What you should do —
Go line by line through the entries below and copy those containing the string "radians".

Source material —
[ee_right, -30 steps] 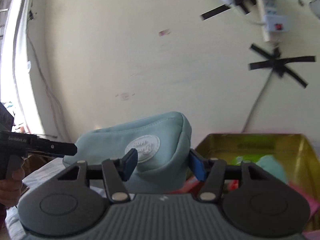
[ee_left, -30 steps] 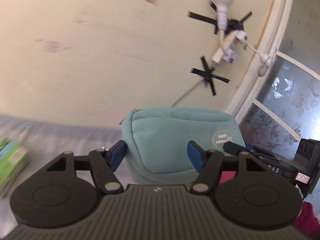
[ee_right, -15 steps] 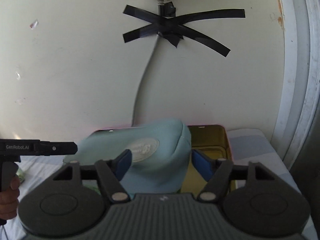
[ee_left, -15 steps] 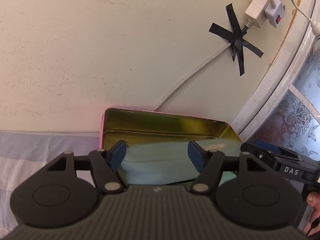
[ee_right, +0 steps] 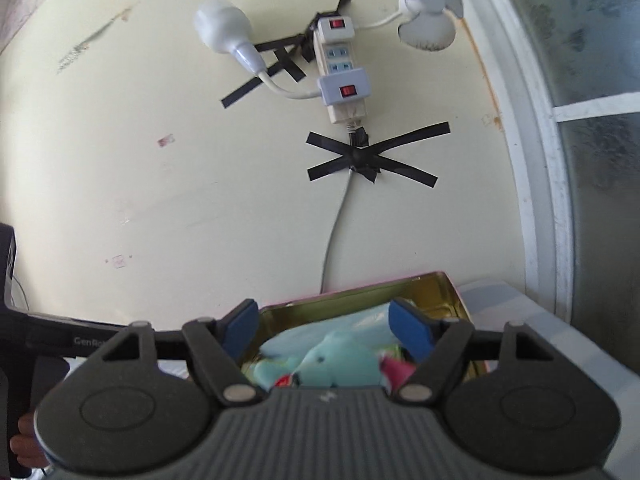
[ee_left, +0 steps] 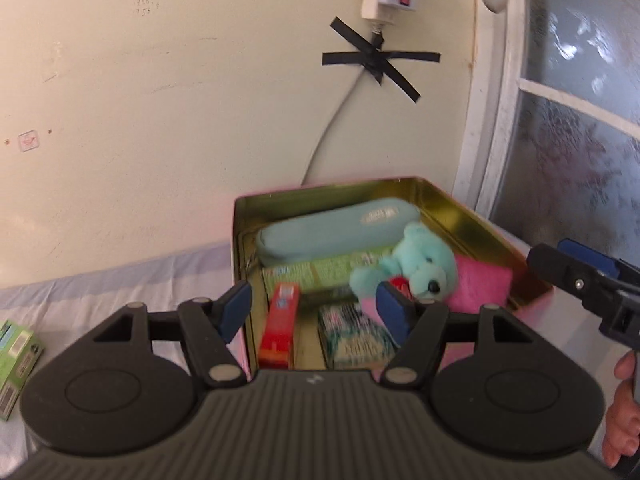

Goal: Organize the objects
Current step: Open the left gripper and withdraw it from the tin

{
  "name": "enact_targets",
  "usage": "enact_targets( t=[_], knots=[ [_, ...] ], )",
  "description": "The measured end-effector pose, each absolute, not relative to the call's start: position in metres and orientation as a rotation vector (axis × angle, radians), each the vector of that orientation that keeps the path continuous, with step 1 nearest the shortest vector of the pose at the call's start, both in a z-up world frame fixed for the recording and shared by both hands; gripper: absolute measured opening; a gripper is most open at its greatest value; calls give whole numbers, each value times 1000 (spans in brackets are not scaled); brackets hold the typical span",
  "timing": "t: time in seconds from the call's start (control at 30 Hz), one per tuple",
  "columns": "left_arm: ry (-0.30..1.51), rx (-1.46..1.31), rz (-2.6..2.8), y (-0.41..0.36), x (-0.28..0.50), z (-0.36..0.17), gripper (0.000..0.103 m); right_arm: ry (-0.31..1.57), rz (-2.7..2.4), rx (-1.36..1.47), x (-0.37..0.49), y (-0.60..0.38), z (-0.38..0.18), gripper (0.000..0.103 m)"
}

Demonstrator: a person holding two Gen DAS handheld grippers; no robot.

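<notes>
Both grippers stand with their blue pads spread apart and nothing between them. Just ahead of the left gripper sits the gold-lined tin box, pink on the outside, its near edge passing under the fingers. Lying along the far wall of the box is the teal pouch, flat on its side with a round label towards its right end. Nearer to the left gripper, a teal teddy bear rests just past the right pad, partly over a pink cloth that lies to the right of it. A green printed carton lies under the pouch's near side, and a red box points back towards the left gripper between its pads, with a green-and-white patterned packet beside it on the right. Outside the box, far to the left of the left gripper, green cartons lie on the pale striped sheet. The right gripper hovers above the same box from its right side; through its spread fingers the bear shows blurred, with pale teal fabric behind it. On the wall beyond both tools, a power strip hangs over a cross of black tape, with a white lamp plugged in and a small fan beside the window frame.
</notes>
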State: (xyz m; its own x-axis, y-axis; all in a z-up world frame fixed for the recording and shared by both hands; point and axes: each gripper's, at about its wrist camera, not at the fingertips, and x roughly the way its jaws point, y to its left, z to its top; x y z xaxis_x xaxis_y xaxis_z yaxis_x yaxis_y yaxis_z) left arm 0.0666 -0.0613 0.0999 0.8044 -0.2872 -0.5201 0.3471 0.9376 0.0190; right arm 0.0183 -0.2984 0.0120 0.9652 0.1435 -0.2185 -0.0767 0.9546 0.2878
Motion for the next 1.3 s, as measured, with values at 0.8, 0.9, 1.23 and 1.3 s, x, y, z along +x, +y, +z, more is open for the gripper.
enact_targets(
  t=[0.8, 0.9, 1.23, 1.3],
  knots=[
    [567, 105, -238, -16, -2, 55, 71, 315, 115, 367, -67, -260, 4, 78],
    [564, 102, -232, -13, -1, 54, 71, 320, 118, 361, -64, -257, 4, 79],
    [556, 120, -227, -13, 3, 50, 77, 348, 121, 359, -55, -251, 0, 79],
    [555, 124, -226, -13, 4, 49, 77, 357, 125, 362, -52, -251, -2, 79]
  ],
)
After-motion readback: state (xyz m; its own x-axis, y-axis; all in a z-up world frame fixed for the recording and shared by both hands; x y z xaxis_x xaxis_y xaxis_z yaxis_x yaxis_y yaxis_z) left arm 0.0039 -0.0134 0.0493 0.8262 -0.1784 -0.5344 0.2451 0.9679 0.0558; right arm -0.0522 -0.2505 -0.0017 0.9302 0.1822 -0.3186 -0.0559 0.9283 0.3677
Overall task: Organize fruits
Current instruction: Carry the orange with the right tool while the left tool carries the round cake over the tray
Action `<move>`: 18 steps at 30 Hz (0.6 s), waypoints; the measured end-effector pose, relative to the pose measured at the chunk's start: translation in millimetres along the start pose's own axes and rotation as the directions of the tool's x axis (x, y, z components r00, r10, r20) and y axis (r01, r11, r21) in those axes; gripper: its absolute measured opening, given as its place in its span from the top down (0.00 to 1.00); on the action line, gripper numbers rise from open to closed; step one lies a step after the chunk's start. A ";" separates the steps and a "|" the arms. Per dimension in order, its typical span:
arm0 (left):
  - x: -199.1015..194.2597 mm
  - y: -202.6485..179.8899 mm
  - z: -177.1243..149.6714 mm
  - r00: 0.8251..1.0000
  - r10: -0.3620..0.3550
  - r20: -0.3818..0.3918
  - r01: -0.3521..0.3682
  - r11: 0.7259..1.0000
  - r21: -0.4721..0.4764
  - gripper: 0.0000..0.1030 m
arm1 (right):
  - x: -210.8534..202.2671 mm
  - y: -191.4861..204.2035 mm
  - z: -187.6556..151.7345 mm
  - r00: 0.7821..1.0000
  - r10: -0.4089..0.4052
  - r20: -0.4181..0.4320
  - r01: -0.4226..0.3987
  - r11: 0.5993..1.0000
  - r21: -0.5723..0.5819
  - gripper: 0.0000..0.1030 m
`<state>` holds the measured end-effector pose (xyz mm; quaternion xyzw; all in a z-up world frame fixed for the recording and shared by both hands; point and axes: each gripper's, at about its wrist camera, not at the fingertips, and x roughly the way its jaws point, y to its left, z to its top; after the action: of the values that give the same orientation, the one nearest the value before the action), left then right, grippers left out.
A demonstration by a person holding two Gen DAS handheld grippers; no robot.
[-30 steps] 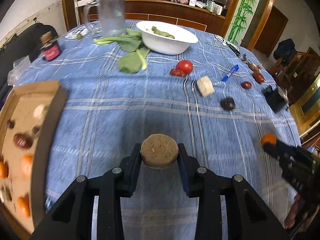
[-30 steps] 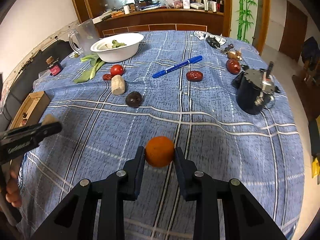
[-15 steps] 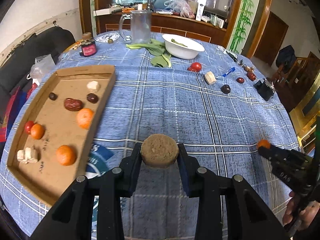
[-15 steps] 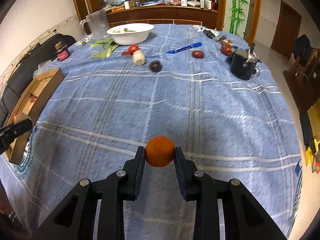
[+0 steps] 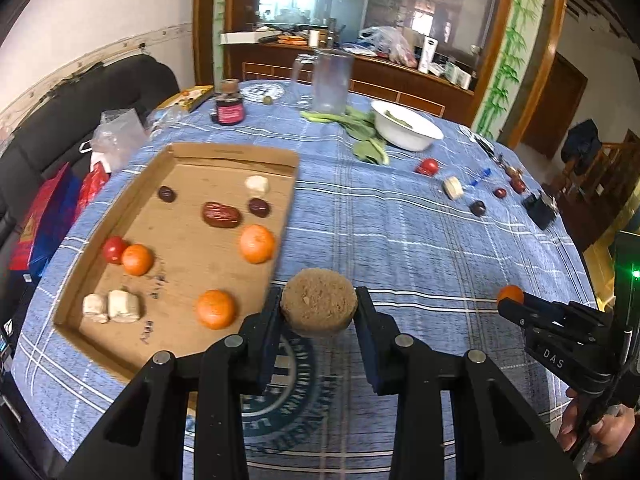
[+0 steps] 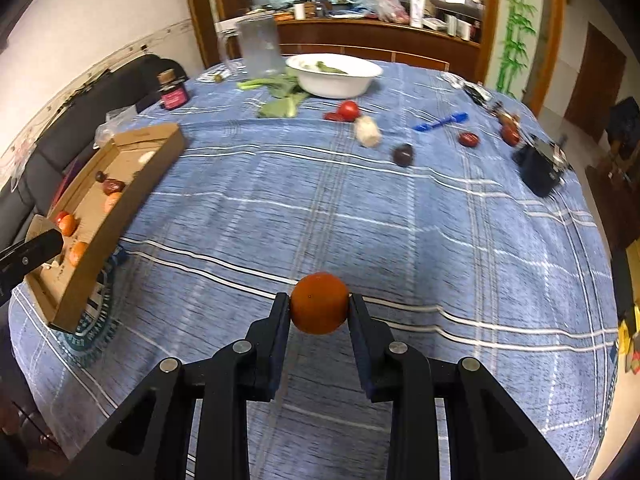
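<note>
My left gripper (image 5: 319, 312) is shut on a round brown cake-like piece (image 5: 319, 306), held above the table just right of the cardboard tray (image 5: 224, 153). The tray holds several oranges, red dates, dark fruits, a tomato and pale chunks. My right gripper (image 6: 319, 308) is shut on an orange (image 6: 319, 303), held above the blue checked cloth; it also shows at the right of the left wrist view (image 5: 510, 294). The tray sits at the left in the right wrist view (image 6: 132, 138). A tomato (image 6: 349, 109), a pale chunk (image 6: 368, 130), a dark fruit (image 6: 402, 154) and a red date (image 6: 468, 139) lie on the far cloth.
A white bowl (image 6: 334, 76), leafy greens (image 6: 280, 102), a glass jug (image 6: 259, 45), a small jar (image 6: 173, 94), a blue pen (image 6: 440, 121) and a black holder (image 6: 540, 166) stand at the far side. A black sofa (image 5: 80, 108) with bags lies left of the table.
Both grippers pulled back from the far side and swung left; the tray came into full view in the left wrist view. Each still holds its item.
</note>
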<state>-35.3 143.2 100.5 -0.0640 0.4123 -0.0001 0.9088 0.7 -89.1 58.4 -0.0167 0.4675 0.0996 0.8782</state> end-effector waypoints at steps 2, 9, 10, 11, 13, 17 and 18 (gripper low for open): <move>-2.1 12.5 0.9 1.000 0.009 0.002 -0.009 1.000 -0.022 0.67 | 1.5 9.8 4.5 1.000 0.012 0.001 -0.012 1.000 -0.012 0.69; -4.7 65.9 6.6 0.998 0.070 0.004 -0.069 0.993 -0.100 0.67 | 9.3 55.7 29.4 0.998 0.059 0.010 -0.058 0.995 -0.085 0.69; -4.0 73.6 8.0 0.997 0.080 0.002 -0.080 0.991 -0.110 0.67 | 10.2 61.7 33.1 0.998 0.066 0.012 -0.064 0.993 -0.096 0.69; -4.2 84.5 9.6 0.996 0.095 0.003 -0.094 0.988 -0.123 0.67 | 11.5 70.8 38.4 0.997 0.076 0.016 -0.074 0.991 -0.111 0.69; -4.2 100.1 12.0 0.993 0.116 0.004 -0.114 0.984 -0.136 0.67 | 14.6 84.6 47.7 0.995 0.094 0.019 -0.091 0.988 -0.128 0.69; -0.7 129.6 19.1 0.988 0.155 0.000 -0.153 0.976 -0.152 0.67 | 21.4 113.9 67.4 0.990 0.142 0.022 -0.137 0.979 -0.148 0.69; 1.0 136.5 21.7 0.987 0.161 -0.002 -0.160 0.975 -0.152 0.67 | 22.6 119.6 70.7 0.989 0.148 0.022 -0.142 0.978 -0.154 0.69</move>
<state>-25.5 281.1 98.0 -0.0993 0.4100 0.1050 0.9006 47.9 40.4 87.2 -0.0479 0.4436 0.1991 0.8725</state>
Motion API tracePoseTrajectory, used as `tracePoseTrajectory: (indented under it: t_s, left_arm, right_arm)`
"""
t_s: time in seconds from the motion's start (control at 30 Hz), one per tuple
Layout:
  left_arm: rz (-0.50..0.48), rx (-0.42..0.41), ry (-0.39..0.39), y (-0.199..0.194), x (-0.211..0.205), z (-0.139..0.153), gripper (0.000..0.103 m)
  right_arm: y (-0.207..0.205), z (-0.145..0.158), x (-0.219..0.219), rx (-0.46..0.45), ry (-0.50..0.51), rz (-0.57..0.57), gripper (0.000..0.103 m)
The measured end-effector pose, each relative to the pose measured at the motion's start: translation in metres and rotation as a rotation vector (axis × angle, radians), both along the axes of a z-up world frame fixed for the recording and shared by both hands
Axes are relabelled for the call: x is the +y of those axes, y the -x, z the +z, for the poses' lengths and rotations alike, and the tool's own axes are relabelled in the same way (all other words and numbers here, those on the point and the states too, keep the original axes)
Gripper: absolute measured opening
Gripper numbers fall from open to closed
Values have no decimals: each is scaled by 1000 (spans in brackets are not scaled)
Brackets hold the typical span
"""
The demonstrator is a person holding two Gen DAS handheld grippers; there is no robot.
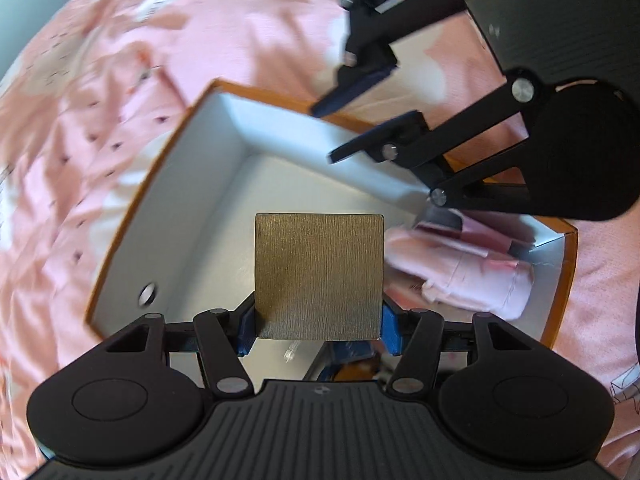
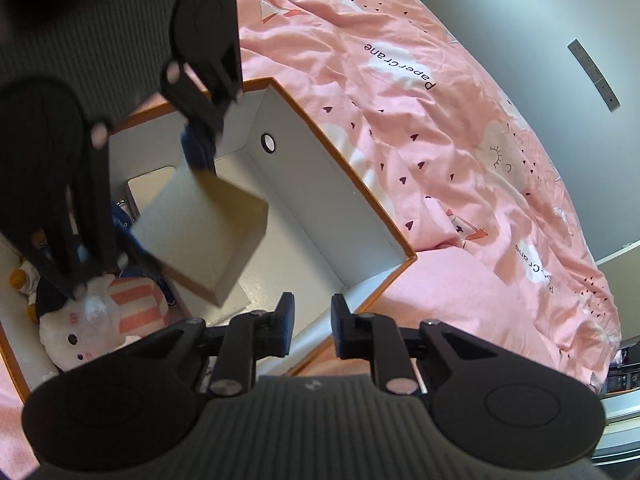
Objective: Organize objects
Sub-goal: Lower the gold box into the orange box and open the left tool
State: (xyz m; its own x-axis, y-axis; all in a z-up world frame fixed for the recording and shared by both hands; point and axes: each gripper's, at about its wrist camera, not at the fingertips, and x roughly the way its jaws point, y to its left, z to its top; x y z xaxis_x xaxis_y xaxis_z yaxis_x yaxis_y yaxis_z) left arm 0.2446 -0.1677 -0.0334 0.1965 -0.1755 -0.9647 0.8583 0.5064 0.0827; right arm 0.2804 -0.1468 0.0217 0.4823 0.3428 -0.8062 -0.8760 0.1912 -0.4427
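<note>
Left gripper (image 1: pixel 318 330): clamped on 1 small cardboard box (image 1: pixel 318 276), above orange storage box (image 1: pixel 132 216). Right gripper (image 2: pixel 312 326): narrow, empty, over its rim.

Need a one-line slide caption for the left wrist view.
Left gripper holds a small box above the orange-edged storage box.

Both grippers are black, with ribbed bodies, round side lobes, silver pivot screws and blue finger pads (image 1: pixel 390 330).
</note>
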Motion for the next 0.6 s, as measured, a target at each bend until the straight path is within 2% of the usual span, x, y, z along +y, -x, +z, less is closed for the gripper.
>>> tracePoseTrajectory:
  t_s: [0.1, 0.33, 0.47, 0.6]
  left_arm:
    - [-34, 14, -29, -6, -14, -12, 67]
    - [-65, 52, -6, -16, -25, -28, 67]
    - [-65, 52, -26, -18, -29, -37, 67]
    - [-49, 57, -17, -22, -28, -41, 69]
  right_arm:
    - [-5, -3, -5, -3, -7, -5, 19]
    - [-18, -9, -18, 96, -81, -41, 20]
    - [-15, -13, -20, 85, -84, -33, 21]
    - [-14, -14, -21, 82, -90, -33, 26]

Exercise answer —
  "description": "The measured end-effector pose, each absolute, not relative to the call's start: position in metres and orientation as a rotation vector (axis × angle, radians), each the vector of that orientation that keeps the path continuous, with step 1 nearest the shortest vector of the pose at the call's start, both in a z-up world frame fixed for the recording and shared by both hands; gripper: absolute measured opening; a gripper is most open at its greatest value; calls give whole numbers, each value times 1000 (spans in brackets are not scaled); brackets hold the typical span",
The measured end-effector pose, each relative to the pose measured at the motion's start: translation in metres and rotation as a rotation vector (axis × angle, radians), both along the axes of a z-up world frame fixed for the recording and shared by both hands

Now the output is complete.